When Jesse mouthed me 'you lost', I didn't know where to place it. Then suddenly it was clear. I had lost Harry to her. Then it blurred again when Harry told me she did not want her. Now its crystal clear again, I lost a piece of myself. The moment I saw them together, my heart started breaking, piece by piece, making me feel every inch of damage done. All these memories flooded my mind and I lost a piece of me. A piece that made me, me. A piece I can never have back.

"I can leave if you want. I hurt you and I hate myself for that. I am sorry Skyler. I am so sorry." Harry kisses my cheek then backs away in the bed. I continue to lay on my side, not looking at him when a tear rolls down my eye.

"I just want someone to look at me and think 'she is my happy ending'. Not look for anyone else, be satisfied with who I am. I know your not Harry." If Harry truly wanted me, never gave a though to Jesse, he would come back to the hotel that night. He would get in a cab and get to me. He chose to stay, he chose to give Jesse a chance.

"If I could give you one gift, I would give you the ability to see yourself as I see you so you could see how truly special you are. I should have come to you after I saw Jesse but I didn't because I was tired and I am stupid. But you are everything I want, everything I need. I am in love with you and thats not going to change. You are my happy ending, you are my happy story." Harry kisses my cheek again and notices I am crying.
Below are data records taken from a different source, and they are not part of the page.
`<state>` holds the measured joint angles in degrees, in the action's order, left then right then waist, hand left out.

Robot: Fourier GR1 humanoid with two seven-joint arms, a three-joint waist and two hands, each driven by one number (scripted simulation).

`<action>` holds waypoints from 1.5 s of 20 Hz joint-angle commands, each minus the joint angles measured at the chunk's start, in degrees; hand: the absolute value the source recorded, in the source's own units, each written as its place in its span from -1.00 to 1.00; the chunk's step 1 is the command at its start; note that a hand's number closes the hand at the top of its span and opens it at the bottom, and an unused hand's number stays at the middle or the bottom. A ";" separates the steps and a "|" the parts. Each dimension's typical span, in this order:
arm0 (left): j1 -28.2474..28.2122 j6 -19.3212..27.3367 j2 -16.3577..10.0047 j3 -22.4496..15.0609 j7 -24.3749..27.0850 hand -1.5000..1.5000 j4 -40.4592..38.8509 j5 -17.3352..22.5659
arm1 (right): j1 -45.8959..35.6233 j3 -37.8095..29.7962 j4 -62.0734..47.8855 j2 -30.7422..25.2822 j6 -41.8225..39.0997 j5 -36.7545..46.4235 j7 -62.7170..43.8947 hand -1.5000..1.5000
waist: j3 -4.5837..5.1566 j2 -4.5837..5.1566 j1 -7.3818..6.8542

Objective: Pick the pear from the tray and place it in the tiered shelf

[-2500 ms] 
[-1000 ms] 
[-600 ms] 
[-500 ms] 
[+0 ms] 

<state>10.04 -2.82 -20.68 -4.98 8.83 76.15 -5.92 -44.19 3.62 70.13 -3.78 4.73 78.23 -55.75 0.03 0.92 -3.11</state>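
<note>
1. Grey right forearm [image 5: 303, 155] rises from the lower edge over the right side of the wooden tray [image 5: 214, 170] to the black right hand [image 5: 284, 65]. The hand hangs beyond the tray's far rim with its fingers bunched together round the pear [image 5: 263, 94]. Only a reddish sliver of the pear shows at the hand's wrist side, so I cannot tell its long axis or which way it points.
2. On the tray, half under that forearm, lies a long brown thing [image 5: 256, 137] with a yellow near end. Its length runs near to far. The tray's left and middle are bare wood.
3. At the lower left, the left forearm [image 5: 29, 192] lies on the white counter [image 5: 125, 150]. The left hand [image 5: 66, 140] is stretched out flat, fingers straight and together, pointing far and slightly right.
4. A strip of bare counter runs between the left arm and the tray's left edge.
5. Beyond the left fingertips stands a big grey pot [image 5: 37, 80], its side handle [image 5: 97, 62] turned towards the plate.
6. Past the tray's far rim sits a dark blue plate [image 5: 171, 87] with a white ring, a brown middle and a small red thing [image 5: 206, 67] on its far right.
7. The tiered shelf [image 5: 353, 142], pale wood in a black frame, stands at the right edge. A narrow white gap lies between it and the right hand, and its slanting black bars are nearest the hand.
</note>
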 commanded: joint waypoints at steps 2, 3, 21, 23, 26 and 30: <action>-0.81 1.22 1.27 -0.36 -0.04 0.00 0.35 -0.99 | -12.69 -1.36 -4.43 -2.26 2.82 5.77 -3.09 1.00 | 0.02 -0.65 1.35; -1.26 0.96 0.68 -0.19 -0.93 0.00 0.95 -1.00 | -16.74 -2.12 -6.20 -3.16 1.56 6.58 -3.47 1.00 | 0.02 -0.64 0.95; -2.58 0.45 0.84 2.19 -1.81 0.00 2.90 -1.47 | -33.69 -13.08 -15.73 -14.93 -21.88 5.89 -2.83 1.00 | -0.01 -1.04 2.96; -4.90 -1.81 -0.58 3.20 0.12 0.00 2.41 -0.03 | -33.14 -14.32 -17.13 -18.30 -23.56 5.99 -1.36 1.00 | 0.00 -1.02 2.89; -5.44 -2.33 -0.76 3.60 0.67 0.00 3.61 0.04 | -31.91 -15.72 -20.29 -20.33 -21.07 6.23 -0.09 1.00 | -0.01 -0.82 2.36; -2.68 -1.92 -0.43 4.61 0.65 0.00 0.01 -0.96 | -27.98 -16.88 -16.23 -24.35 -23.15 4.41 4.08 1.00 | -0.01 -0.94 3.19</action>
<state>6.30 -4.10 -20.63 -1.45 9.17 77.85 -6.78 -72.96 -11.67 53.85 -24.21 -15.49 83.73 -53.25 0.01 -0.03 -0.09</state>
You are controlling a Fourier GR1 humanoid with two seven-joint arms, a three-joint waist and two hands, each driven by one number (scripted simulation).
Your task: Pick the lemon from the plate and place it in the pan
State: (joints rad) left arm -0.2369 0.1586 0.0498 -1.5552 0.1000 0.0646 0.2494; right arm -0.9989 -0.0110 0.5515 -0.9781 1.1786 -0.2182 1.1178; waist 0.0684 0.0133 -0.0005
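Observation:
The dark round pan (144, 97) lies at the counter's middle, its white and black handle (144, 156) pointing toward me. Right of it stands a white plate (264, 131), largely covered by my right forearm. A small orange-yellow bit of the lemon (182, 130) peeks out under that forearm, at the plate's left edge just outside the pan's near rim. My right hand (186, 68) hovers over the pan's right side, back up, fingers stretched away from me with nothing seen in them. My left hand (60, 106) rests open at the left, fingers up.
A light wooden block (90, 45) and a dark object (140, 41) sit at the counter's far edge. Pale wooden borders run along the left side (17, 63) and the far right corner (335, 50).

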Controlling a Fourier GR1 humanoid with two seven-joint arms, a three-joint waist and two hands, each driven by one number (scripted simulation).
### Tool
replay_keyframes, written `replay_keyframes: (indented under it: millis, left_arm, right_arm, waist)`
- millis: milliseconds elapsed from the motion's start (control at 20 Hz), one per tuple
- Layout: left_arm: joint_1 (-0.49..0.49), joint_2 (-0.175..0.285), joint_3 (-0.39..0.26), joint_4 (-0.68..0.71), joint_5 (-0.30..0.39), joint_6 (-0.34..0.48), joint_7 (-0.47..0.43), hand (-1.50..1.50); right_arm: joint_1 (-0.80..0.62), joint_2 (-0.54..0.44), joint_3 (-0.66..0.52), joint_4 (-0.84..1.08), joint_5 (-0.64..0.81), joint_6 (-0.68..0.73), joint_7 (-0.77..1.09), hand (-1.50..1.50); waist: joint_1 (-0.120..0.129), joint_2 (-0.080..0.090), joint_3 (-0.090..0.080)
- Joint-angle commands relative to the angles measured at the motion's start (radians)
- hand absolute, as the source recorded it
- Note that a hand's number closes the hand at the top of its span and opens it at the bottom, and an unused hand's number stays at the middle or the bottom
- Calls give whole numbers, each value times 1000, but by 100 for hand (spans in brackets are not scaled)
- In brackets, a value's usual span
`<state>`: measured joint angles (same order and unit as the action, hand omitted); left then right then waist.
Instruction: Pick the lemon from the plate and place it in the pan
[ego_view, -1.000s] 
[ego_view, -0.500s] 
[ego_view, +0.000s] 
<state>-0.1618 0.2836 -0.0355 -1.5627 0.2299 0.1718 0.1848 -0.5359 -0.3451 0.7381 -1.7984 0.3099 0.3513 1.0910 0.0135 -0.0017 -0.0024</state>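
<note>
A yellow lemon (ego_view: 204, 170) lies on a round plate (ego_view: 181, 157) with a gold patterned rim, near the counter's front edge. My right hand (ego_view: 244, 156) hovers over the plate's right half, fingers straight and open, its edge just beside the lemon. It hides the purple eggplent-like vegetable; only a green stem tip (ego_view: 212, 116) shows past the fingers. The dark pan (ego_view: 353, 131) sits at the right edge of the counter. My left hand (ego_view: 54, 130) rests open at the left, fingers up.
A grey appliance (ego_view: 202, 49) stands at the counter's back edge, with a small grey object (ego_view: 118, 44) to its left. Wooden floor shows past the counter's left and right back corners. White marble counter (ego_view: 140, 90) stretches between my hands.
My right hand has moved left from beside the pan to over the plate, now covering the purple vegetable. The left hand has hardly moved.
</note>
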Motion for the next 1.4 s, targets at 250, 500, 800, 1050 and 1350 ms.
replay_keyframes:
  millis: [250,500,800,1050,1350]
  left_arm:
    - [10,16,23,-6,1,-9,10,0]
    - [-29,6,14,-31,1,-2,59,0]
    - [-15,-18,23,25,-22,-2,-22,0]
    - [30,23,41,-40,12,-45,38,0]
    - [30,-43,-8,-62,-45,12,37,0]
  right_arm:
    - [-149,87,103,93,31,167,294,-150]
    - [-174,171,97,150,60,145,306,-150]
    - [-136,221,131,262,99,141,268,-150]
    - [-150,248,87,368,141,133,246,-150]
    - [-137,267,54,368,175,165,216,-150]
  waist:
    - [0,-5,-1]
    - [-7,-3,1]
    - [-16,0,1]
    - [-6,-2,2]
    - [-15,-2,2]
He rolls me over so I am on my back, facing him. He wipes my tears then kisses the stains.

"You are my world. You are my present and my future. I love you baby." He kisses my lips this time and I don't respond back as another tear rolls down my eye.

"You did great tonight. You saved both of our lives. You are my girl and you are my world. Don't forget that Skyler." Harry kisses me again, wiping the tears. I don't respond once again, instead I get off the bed, wipe my own tears.

"I need to sleep." I mumble as I walk to the door, holding my injured arm.

I close the door behind me and step onto the empty hallway. It strikes me that moment. When I saw him with Jesse, it was everything but the ordinary deal of someone leaving me. I thought I did not care, I thought I was used to being left. This thing, this feeling in me is everything but what I am used to. It hurts, stings and aches and also somehow makes me feel nothing at all.

Love, its fucked up. And me loving Harry, is even more fucked up.